C’est en 1780 que la comtesse de Sénozan achète la terre et seigneurie de Verneuil. Elle y vit seule, avec ses domestiques. Le malheur a déjà frappé par deux fois sa famille : en 1759, d’abord, lors du décès de son fils unique, âgé de 23 ans, puis en 1778, lorsque son époux s’éteint à son tour.

Au château, Anne Nicole passe les dernières années de sa vie, jusqu’en 1794. Son passage a marqué l’histoire de notre ville, c’est elle qui a donné au château la façade que nous lui connaissons aujourd’hui, en confiant au maître d’œuvre, Jacques Denis Antoine, la charge de rénover son domaine entre 1782 et 1786.

Elle y reçoit régulièrement la visite de Malesherbes qui profite de ces moments privilégiés avec sa sœur pour oublier les tracas de la politique. On sait par une lettre, que Malesherbes y a passé l’hiver 1789, pour tenir compagnie à sa sœur, et qu’il s’y est retrouvé bloqué par les conditions météorologiques.

Jetons un coup d’œil à cette lettre, qu’il envoie à Boissy d’Anglas, où l’on comprend toute l’affection que porte Malesherbes à sa sœur.

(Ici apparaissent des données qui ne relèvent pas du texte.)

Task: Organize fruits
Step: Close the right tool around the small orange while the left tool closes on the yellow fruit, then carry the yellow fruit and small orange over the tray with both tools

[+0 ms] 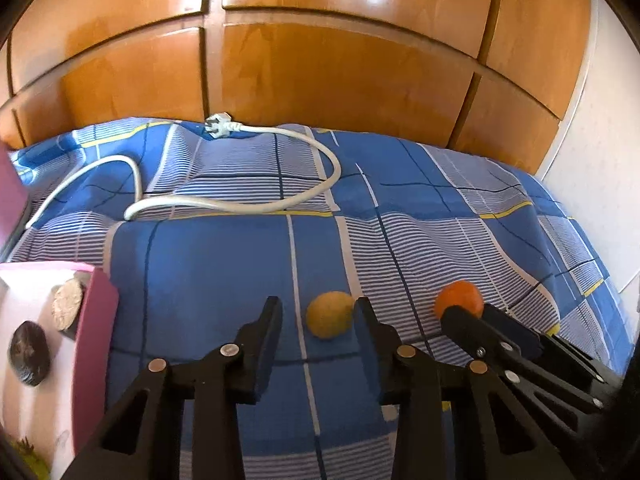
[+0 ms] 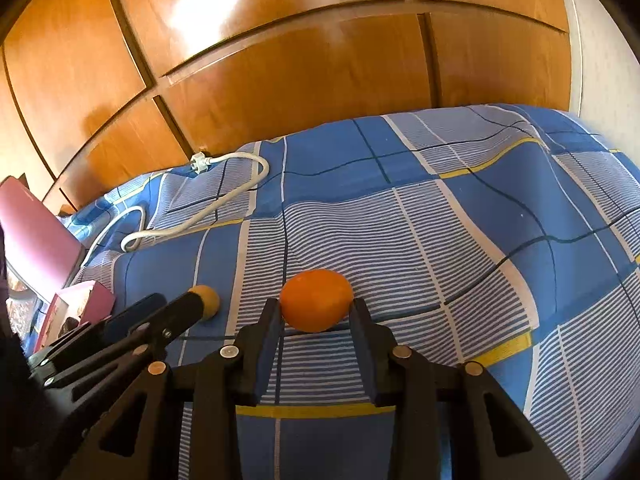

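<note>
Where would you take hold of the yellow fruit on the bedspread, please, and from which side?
Grip the yellow fruit across its widest middle, coming down from the near side as the left gripper points now. It is round and lies loose on the soft bedspread, touching only one finger, so the jaws should centre on it first.

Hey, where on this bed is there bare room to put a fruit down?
The bedspread is bare right of the orange, out toward the wall. Another free patch lies between the white cable and the lemon. It is crowded at the pink box and around both fruits.
</note>
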`<move>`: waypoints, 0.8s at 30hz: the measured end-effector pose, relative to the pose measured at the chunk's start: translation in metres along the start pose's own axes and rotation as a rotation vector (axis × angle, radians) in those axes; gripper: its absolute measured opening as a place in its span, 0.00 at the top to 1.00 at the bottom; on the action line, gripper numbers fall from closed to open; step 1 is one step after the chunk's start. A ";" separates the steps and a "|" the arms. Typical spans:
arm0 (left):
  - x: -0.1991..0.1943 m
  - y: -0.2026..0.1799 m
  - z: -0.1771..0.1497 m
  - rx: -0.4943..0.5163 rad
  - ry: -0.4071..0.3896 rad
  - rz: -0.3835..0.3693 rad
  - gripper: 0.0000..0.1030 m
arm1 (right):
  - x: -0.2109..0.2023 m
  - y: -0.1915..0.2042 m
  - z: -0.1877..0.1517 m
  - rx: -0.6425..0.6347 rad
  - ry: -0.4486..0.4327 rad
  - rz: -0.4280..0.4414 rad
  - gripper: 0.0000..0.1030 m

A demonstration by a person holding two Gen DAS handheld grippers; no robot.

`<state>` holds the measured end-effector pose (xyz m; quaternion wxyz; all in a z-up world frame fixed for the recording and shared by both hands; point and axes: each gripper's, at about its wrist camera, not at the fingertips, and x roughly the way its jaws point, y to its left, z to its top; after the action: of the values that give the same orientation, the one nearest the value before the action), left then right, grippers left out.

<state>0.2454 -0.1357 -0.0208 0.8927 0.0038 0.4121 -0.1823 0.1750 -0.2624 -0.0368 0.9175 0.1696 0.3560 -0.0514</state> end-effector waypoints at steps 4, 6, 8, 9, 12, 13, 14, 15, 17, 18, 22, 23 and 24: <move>0.009 -0.003 0.005 0.008 0.014 -0.007 0.64 | -0.001 -0.005 0.000 0.020 -0.003 0.005 0.65; 0.017 -0.004 0.006 0.007 0.043 -0.010 0.64 | -0.001 -0.007 0.001 0.029 -0.007 0.004 0.65; 0.020 -0.005 0.006 0.009 0.047 -0.013 0.65 | -0.002 -0.008 0.001 0.034 -0.010 0.005 0.65; 0.021 -0.006 0.006 0.011 0.047 -0.012 0.70 | -0.002 -0.009 0.001 0.036 -0.009 0.005 0.65; 0.021 -0.005 0.005 0.005 0.041 0.001 0.76 | 0.000 -0.007 0.000 0.030 -0.002 0.002 0.65; 0.019 -0.003 0.004 -0.004 0.039 0.009 0.76 | 0.001 -0.006 0.000 0.026 0.002 0.001 0.65; 0.016 0.000 0.003 -0.017 0.036 0.012 0.76 | 0.001 -0.006 0.000 0.026 0.005 0.000 0.65; 0.010 0.003 -0.001 -0.036 0.034 0.009 0.76 | 0.002 -0.006 0.000 0.028 0.005 0.002 0.65; -0.002 0.005 -0.011 -0.046 0.029 0.013 0.76 | 0.001 -0.007 0.000 0.029 0.006 0.005 0.65; -0.008 0.006 -0.017 -0.049 0.026 0.018 0.76 | 0.001 -0.007 -0.001 0.028 0.007 0.006 0.65; -0.037 0.010 -0.047 -0.072 0.021 0.053 0.76 | -0.002 -0.004 -0.004 0.017 0.035 0.048 0.65; -0.044 0.011 -0.054 -0.078 0.018 0.057 0.76 | -0.004 -0.002 -0.006 0.006 0.040 0.056 0.66; -0.052 0.013 -0.063 -0.091 0.017 0.063 0.76 | -0.006 0.000 -0.007 -0.003 0.043 0.061 0.66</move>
<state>0.1728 -0.0970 -0.0259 0.8937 -0.0220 0.4272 -0.1351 0.1657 -0.2598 -0.0375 0.9111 0.1799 0.3703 -0.0194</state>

« Dès que je serai à Paris, Monsieur, j’aurai grand empressement de vous donner le rendez-vous que vous me proposez.

Mais il m’est impossible de prévoir quand j’irai, parce que je suis absolument tête à tête avec ma sœur, femme âgée et infirme ; je ne peux absolument pas la quitter parce qu’elle resterait absolument seule, car par le temps qu’il fait ici, personne ne sera tenté à venir lui tenir compagnie. D’autre part, elle est clouée ici, à son grand regret, par le temps.

Nous sommes tout près de Paris ; mais séparés par la rivière qu’on passe par un bac, et ni pendant la gelée, ni pendant le dégel qui suivra, le bac ne pourra marcher.

Je suis donc précisément comme un vaisseau dans un bon port de mer où il est très tranquille, mais dans l’impossibilité de sortir tant que les vents seront contraires. »

La comtesse de Sénozan reste au château jusqu’à sa condamnation en 1794. Jugée coupable d’être une « ennemie du peuple » par le Tribunal Révolutionnaire, elle est guillotinée le jour de son procès.